SATURDAY 6 JUNE 2026
Sport Fishing6 June 20263 min readBy Fishing Network· AI-assisted

Matt Allen's One-Two Punch for Offshore June Bass

Tournament angler Matt Allen pairs a wobble head and a shaky head to milk early-summer offshore drop-offs, calling the overlooked wobble head his ticket to the bigger fish.

Matt Allen's One-Two Punch for Offshore June Bass

Key Takeaways

  • 1."As fish are moving offshore, they'll follow those contours and then they set up on those outermost points, those outermost drop-offs, and they'll school up pretty strong in those areas.
  • 2."One of the things I love about this time of year is that we've got bass up shallow and out deep," Allen explained at the start of the day on his Tactical Bassin channel.
  • 3."We're going to go out to the ends of some long tapering points where they roll off.

As bass scatter from the banks into early summer, tournament angler Matt Allen says the most reliable way to cash in on the offshore bite is to fish two baits in tandem — a wobble head and a shaky head worked back to back. He calls it a one-two punch, and on a brand-new lake he had never seen before, it produced a steady procession of fish.

"One of the things I love about this time of year is that we've got bass up shallow and out deep," Allen explained at the start of the day on his Tactical Bassin channel. He chose deep, committing to long tapering points where shallow flats roll off into open water. "We're going to go out to the ends of some long tapering points where they roll off. See if we can find some fish grouping up offshore," he said.

The logic is rooted in how bass behave once the spawn is over. "You've got fish this time of year, a lot of fish that start pulling off the bank to outside structures," Allen said. "As fish are moving offshore, they'll follow those contours and then they set up on those outermost points, those outermost drop-offs, and they'll school up pretty strong in those areas. It won't just be one or two fish. Sometimes you can find big schools."
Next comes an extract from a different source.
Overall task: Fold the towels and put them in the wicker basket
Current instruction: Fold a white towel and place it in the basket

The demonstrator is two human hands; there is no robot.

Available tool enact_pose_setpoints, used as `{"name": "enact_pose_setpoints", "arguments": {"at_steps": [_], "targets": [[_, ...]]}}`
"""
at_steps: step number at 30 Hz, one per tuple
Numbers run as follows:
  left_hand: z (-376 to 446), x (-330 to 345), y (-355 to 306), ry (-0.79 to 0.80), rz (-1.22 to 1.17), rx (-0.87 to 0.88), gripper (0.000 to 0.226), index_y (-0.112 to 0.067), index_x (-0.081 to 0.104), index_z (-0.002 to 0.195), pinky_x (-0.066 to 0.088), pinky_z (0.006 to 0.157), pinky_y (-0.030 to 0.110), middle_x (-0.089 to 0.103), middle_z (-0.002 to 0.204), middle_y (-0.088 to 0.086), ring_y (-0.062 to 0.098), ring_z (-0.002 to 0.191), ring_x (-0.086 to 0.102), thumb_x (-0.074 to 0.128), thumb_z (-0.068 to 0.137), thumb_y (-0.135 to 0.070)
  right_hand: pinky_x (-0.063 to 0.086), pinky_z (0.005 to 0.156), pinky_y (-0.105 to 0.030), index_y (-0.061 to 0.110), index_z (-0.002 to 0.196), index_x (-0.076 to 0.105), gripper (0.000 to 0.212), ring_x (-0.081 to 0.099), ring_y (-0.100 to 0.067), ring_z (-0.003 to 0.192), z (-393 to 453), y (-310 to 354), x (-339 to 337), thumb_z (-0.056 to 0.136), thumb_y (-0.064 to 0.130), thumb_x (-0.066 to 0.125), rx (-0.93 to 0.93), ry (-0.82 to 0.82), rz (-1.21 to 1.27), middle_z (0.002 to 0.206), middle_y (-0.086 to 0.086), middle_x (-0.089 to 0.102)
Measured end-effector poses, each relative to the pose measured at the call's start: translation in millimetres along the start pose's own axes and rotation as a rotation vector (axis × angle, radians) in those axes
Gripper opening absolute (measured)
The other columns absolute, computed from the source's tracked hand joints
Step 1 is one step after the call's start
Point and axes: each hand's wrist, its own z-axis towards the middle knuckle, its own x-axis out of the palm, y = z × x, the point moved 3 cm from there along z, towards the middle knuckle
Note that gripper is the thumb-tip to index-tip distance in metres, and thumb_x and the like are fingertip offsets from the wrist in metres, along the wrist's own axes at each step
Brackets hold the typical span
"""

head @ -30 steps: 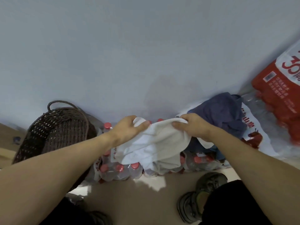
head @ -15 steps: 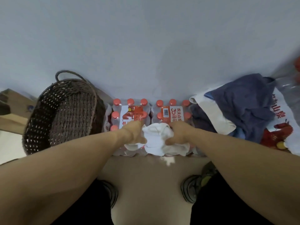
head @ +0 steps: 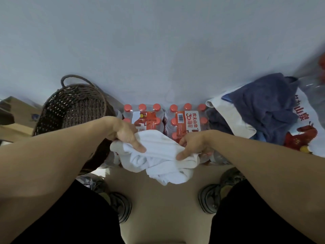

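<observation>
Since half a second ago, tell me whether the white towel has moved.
Yes. The white towel, gripped by the left hand and right hand, now hangs lower off the water bottle packs, toward the person.

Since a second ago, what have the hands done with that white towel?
Both hands, left and right, kept their grip on the white towel and bunched it from a spread sheet into a crumpled bundle, now hanging lower. The wicker basket, the water bottles and the blue towel pile stayed put.
</observation>
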Motion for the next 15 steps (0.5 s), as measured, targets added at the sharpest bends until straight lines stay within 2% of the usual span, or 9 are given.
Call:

His lead bait is the often-ignored wobble head — a football-style head stabbed into a craw-style trailer and fished like a crankbait along the bottom. "I love throwing the wobble head," he said. "You can cover so much water and it's so overlooked. I never see anyone throwing it ever. It blows my mind. I blast them on it." Crucially, he believes it sorts out the better fish: "The wobble head is definitely aimed at the bigger fish."

When the wobble-head bite slows, he switches to a finesse shaky head to mop up. "If I start catching them on the wobble head and then it stops, I pick up the shaky head and I can catch more," he said. The pairing, he insists, is hard to beat in early summer: "That one-two punch between the shaky head and the wobble head, it's unbelievable."

Colour selection follows a simple progression. Allen starts on natural tones to draw the first bites, then upgrades. "I'll go to June bug after we've caught a few. I tend to catch bigger ones on June bug, but I get more bites on the natural color," he said.

His most useful tip concerns the shaky head retrieve. Rather than dragging the worm dead along the bottom, he shakes it as he drags — a habit confirmed by hours of his own underwater footage. "If you just dead drag them, the tail sits a lot lower," he said. "I am shaking as I drag because I feel like — well, I know from watching underwater footage that that keeps that worm up and flowing. Keeps that tail a lot higher off the bottom, and I think the fish can see it from a lot farther."

The bite, predictably, faded as the sun climbed. "It's been about an hour since I've had a bite, and we were getting bit consistently," Allen noted, wrapping up early rather than grinding through the midday lull. For anglers chasing summer bass, his message was straightforward: find the offshore drop-offs, lean on the overlooked wobble head for the bigger fish, and keep a shaky head ready to fill in the gaps.